• johnthuss 3 hours ago

    This is a super useful thing to know and I'm thankful for this article highlighting this aspect of Postgres.

    But I would disagree with the takeaway to focus on optimizing your indexes and not your tables. The reason is that the order of columns in a multi-column index is highly meaningful and intentional in order to support match on a range of values for the last column in the index. The way databases work you can only utilize a multi-column index on (customer_id int4, date timestamp) if have an equality match on customer_id, like "WHERE customer_id = 1 AND BETWEEN '2024-01-01' and '2025-01-01'". If you reorder these columns in the index to put the larger date column first, then, sure, you save space in the index, but you also make it worthless – it will never be used by the query above. As such, optimizing a multi-column index is only useful when all the columns are queried for equality rather than a range.

    In contrast, when you are creating a NEW table you might not think hard about the order of the columns in the table, and especially not about the data-sizes of each column and their alignment. But doing so at the time you create the table can be tremendously beneficial if it is going to be very large. It is important to note that you not only save space on-disk, but in precious RAM when the tuples are loaded.

    • jeltz 2 hours ago

      This is a limitation which is currently being worked on. The order will still matter of course but it will allow PostgreSQL to make some use of indexes even when the order of coulums does not match.

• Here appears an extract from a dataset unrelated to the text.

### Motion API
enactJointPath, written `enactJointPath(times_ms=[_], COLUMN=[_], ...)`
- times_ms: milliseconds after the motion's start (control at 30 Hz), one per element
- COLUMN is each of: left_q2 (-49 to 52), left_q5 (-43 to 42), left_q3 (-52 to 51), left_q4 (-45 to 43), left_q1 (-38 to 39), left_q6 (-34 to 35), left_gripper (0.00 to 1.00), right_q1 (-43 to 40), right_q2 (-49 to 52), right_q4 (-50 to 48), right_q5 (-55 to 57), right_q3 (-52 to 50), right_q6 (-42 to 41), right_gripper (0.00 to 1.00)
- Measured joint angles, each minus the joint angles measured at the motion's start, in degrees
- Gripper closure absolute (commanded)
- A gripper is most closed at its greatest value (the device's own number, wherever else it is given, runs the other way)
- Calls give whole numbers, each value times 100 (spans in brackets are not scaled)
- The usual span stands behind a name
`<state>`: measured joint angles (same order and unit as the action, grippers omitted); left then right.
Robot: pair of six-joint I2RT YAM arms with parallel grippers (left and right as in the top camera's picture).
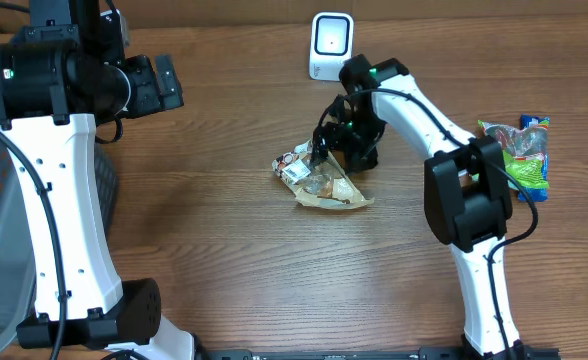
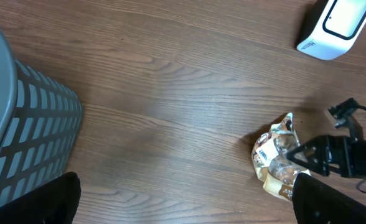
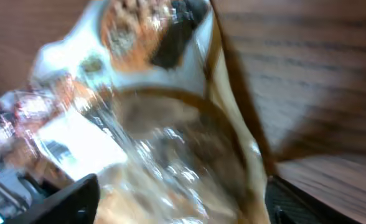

      https://www.postgresql.org/message-id/CAH2-Wzmn1YsLzOGgjAQZd...

      • johnthuss an hour ago

        >>> This is feasible in cases where the total number of distinct values in the column 'a' is reasonably small (think tens or hundreds, perhaps even thousands for very large composite indexes).

        It's great this is improving, but this is a fairly narrow improvement. Personally, the multi-column indexes I use would not be improved by this change since column 'a' does not store a "reasonably small" distribution of values.

      • sgarland 2 hours ago

        This (index ordering resulting in useless indices) is not true, at least not in newer versions of Postgres (I just tried with 15).

        While the query will take much longer (for me, it was about 47 msec vs 0.6 msec for 2,000,000 rows), it still uses the index.

        Similarly, while normally you wouldn’t expect a query using predicate Y to use an index defined on columns (X, Y, Z) if predicate X is also not referenced, Postgres may choose to do so, depending on table stats, and the relative difference between random_page_cost and seq_page_cost. I’ve seen it happen before.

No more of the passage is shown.